Abertura regulatória do PAT e consolidação da telessaúde aceleram a corrida por plataformas que reúnem saúde, cashback e descontos em um único aplicativo. A disputa agora é pela conta única do benefício, dentro e fora da relação de emprego.
O mercado brasileiro de benefícios corporativos, estimado em cerca de R$ 150 bilhões ao ano, vive sua fase mais competitiva em décadas. Projeções da consultoria Technavio apontam expansão média superior a 9% ao ano, com incremento adicional de US$ 6,99 bilhões até 2028, em um segmento que durante muito tempo concentrou perto de 90% do market share em poucos emissores tradicionais de vales.
Dois vetores explicam a abertura. O primeiro é regulatório: a Lei 14.442, de 2022, e o Decreto 11.678, de 2023, admitiram os chamados arranjos abertos no Programa de Alimentação do Trabalhador (PAT), permitindo a entrada de fintechs e plataformas de tecnologia em um sistema que beneficia mais de 20 milhões de trabalhadores. O segundo é comportamental: pesquisas do setor indicam que mais da metade dos profissionais brasileiros prefere um pacote de benefícios melhor a um aumento salarial equivalente, o que pressiona empresas a ampliar e sofisticar a oferta.
A resposta do mercado tem sido a convergência. Em vez de um cartão para alimentação, um convênio para saúde e um clube de vantagens apartado, ganham espaço as plataformas que concentram múltiplos benefícios em uma única interface, no desenho que o setor de tecnologia batizou de superapp. A telessaúde é a âncora natural dessa convergência: dados do Painel de Indicadores da Saúde Digital Brasil, compilados com a Serasa Experian, mostram que os benefícios corporativos já custeiam 31% dos quase 8 milhões de atendimentos de telessaúde registrados no país entre 2020 e 2025, atrás apenas dos planos de saúde.
É nesse tabuleiro que se posiciona a Voxcare, plataforma que reúne telemedicina, apoio psicológico e nutricional, cashback, descontos em parceiros e vale-presentes em um único aplicativo, com atuação em três frentes: assinatura direta ao consumidor, contratos corporativos e acordos B2B2C com instituições que embutem o serviço na própria base, caso da parceria firmada com a escola de aviação CEAB Brasil, que estendeu o acesso à plataforma aos alunos de seus cursos de formação de comissários de bordo.
“A lógica do benefício fragmentado ficou cara para todo mundo: a empresa administra cinco fornecedores e o usuário não usa nenhum direito. A tese do superapp é consolidar a recorrência do cuidado e do consumo em uma conta única, com dado de utilização que o contratante enxerga. Quem controlar essa interface controla a relação com o beneficiário”, afirma Sonia Cardoso, CEO da Voxcare.
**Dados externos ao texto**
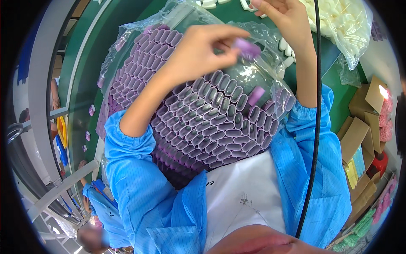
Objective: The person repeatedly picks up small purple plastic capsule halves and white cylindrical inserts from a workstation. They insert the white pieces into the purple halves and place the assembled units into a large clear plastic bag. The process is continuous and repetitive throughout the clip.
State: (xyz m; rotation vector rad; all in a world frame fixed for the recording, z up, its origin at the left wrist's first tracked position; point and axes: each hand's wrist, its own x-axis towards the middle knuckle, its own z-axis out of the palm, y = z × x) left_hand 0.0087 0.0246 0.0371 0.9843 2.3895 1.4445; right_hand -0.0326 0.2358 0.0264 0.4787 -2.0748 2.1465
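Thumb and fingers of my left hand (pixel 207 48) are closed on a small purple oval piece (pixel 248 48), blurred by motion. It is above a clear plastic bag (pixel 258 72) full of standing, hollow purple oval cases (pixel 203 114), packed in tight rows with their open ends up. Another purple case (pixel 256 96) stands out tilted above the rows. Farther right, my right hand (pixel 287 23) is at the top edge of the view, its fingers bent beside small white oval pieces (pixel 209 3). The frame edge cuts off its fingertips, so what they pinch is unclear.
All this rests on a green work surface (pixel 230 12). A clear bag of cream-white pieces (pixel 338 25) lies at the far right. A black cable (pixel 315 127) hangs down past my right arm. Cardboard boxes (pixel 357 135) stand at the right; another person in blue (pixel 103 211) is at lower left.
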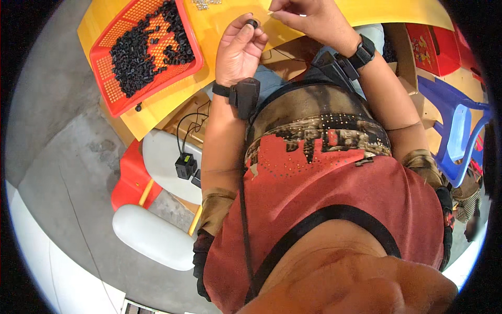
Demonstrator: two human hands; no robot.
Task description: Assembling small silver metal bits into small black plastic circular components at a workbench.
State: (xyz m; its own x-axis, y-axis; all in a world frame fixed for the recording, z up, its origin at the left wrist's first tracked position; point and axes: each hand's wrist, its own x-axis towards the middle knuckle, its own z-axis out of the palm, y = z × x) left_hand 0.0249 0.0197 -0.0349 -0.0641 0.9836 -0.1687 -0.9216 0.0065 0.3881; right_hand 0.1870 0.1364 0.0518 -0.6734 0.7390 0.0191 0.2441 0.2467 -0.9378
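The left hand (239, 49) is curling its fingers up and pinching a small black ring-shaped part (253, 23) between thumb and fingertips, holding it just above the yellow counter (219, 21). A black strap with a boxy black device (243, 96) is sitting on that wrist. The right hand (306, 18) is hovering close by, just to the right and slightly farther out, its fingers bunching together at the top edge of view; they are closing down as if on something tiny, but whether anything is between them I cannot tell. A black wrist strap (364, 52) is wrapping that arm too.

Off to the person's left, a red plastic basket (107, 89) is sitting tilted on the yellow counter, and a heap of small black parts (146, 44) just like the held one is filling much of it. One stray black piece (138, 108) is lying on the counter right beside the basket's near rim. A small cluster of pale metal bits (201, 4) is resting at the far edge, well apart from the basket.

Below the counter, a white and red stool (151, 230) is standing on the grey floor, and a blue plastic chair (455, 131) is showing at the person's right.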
A aposta na consolidação encontra respaldo na própria economia do setor. Para o contratante, a interface única reduz custo administrativo e melhora a leitura de utilização, insumo cada vez mais valorizado por áreas de RH pressionadas a demonstrar retorno sobre benefícios. Para as plataformas, cada serviço adicional embarcado eleva a frequência de uso do aplicativo e dilui o custo de aquisição, enquanto o modelo B2B2C abre canais de distribuição de baixo custo em bases já estabelecidas, de escolas a associações de classe.
Os desafios, contudo, não são triviais. A convergência de saúde e consumo em um mesmo ambiente digital impõe exigências de governança de dados sob a LGPD, e o avanço sobre o território dos emissores tradicionais deve encontrar reação de players capitalizados, que também correm para ampliar seus ecossistemas. A definição do vencedor, avaliam executivos do setor, passará menos pelo número de benefícios listados no aplicativo e mais pela capacidade de transformar utilização em dado acionável para quem paga a conta.